Faith is usually improper methodology, imo. It doesn't provide a good mechanism for fact-checking or removing errors. The result of it is that people in different places all believe different things, and entirely different views of metaphysics are believed.
Contrasting this with science, or believing that which has sufficient evidence, knowledge is more certain and uniform, and growing. For instance, different cultures don't all have various opinions on what the speed of light is, but they do all have different opinions on what god is. Weeks ago when scientists announced they discovered neutrinos traveling at superluminal velocity, a portion of the worldwide scientific community jumped at the data and came up with explanations, such as one of the more likely scenarios of improper measurement with the GPS satellite. Proper methodology and fact-checking can increase knowledge and rule out errors.
If there aren't enough facts for something, then probabilities should be assessed, or the evidence needs to be analyzed and understood to still be a question rather than an answer. Weak varieties of evidence can and should lead people in the direction that they imply, but faith doesn't add anything to that scenario.
I think their argument is "If I'm correct, then infinite gain. If I'm wrong, then no loss."
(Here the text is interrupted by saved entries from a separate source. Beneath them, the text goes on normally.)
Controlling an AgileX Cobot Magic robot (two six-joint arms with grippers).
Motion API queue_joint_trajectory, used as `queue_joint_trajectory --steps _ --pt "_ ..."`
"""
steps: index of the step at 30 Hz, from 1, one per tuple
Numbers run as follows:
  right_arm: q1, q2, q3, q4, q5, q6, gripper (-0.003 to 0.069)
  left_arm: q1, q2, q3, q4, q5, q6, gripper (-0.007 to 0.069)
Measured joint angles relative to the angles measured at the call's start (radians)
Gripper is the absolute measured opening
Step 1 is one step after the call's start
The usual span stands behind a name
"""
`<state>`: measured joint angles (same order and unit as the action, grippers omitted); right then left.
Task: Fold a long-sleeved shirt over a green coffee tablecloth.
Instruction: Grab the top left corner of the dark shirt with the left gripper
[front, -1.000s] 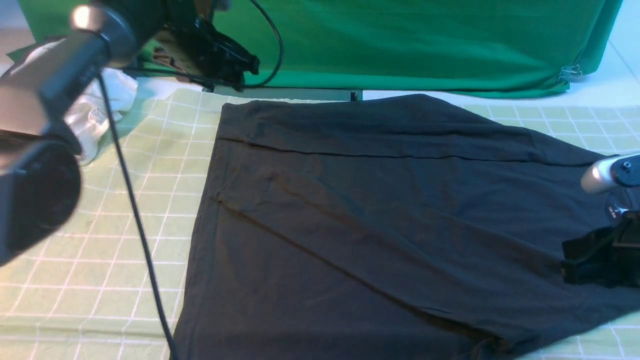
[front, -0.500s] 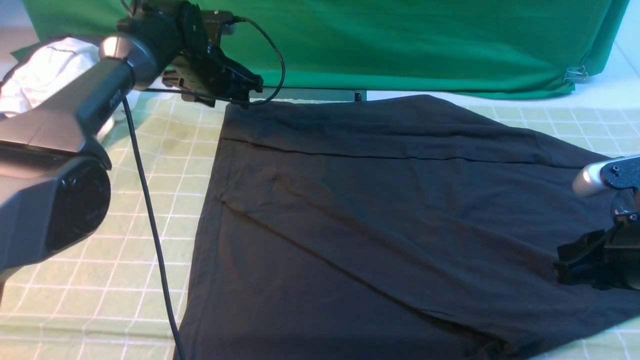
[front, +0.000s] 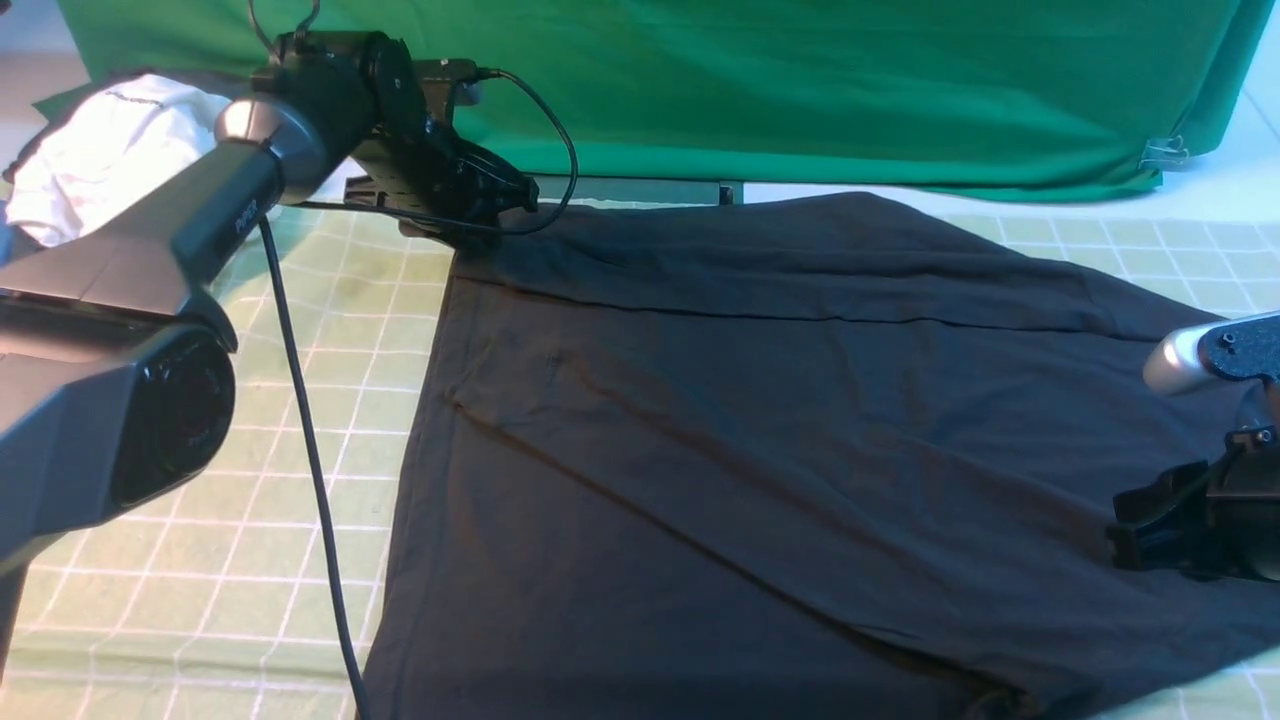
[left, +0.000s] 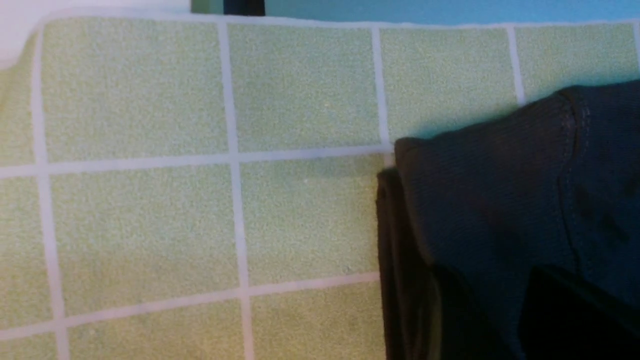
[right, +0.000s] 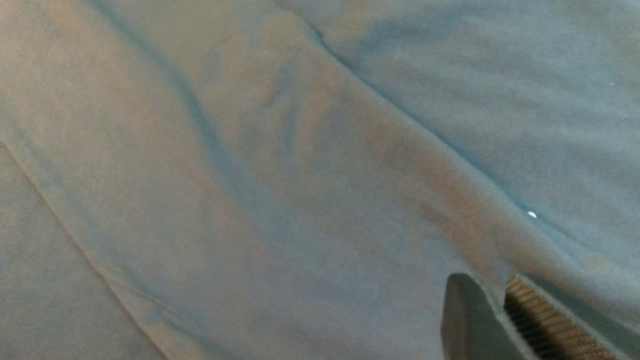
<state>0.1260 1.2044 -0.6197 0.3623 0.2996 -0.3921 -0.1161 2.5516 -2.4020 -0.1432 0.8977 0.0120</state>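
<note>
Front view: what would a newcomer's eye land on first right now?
The big black long-sleeved shirt, spread flat across the middle of the pale green coffee tablecloth with its white grid. Next, the left hand sits at the shirt's far left corner, and the right hand is low over its right side. A deep green backdrop hangs across the rear.

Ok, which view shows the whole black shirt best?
The front view: the shirt lies spread over the checked tablecloth, most of its outline visible, though its near and right edges run out of frame. The left wrist view shows only one stitched corner; the right wrist view only a creased patch up close.
</note>
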Motion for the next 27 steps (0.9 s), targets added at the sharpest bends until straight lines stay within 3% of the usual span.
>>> queue_joint_trajectory --steps 3,6,27 --pt "0.0 0.0 0.0 0.0 0.0 0.001 0.0148 0.0 0.0 0.0 -0.015 -0.001 0.001 0.0001" --pt "0.0 0.0 0.0 0.0 0.0 0.001 0.0148 0.0 -0.002 0.0 -0.055 0.0 0.02 -0.0033" --pt "0.0 0.0 0.0 -0.004 0.066 0.001 0.0148 -0.002 -0.101 -0.002 -0.148 0.116 0.066 -0.0038"
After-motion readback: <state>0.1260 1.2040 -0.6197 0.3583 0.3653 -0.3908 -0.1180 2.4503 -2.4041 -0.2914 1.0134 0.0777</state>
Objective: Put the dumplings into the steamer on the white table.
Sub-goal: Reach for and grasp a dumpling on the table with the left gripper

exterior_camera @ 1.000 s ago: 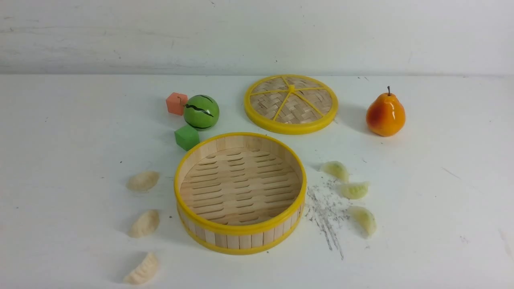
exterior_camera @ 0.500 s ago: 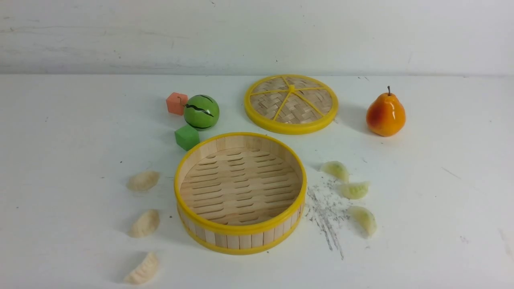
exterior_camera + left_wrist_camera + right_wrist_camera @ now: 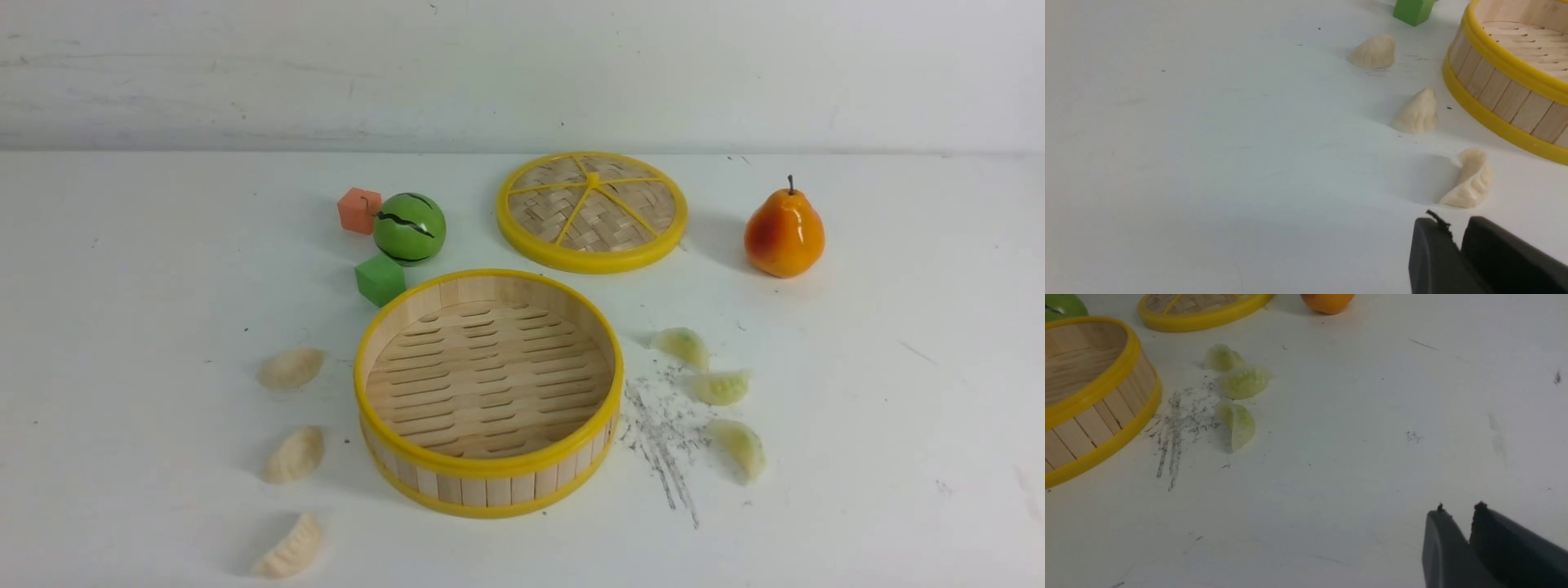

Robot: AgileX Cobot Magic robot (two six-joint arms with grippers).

However, they're not considering many actual and potential losses -- such as any time, effort, and money invested into the faith-based belief; or the possibilities they're failing to consider where some other faith is actually the "correct" one and that by believing in the "wrong" faith they've offended some other actual god(s) and will therefore suffer for it (rather than having "no loss.")
They may think "If I'm right, infinite gain. If I'm wrong, no loss." But it's actually something more like, "If I'm right, infinite gain. If I'm wrong, anything between no loss and infinite loss." Sounds like very poor odds to me -- and the height of irrationality to ignore critical thought processes when such stakes are the case.
It's interesting how widespread Pascal's Wager is, either by name or just by agreement.
Actually, the analysis is "if I'm right - gain, if I'm wrong - still
gain." The only way to lose is if one of few flavors of religion that insists they are the only way that is right, really is.
If I'm right, I've lived my life in a manner aligned with God's will. If I'm wrong, I've lived a good life and done things that build up myself, my family, my immediate community, and my world.
Some of this presupposes that you would not do these good things if not for your belief, which I find unlikely.
Religion influences the ethics of culture, and culture influences the ethics of religion, because religion is intertwined with culture and an aspect of it, but considering there are ethical and not so ethical varieties of all groups of people, I don't see how faith is a win/win scenario at all.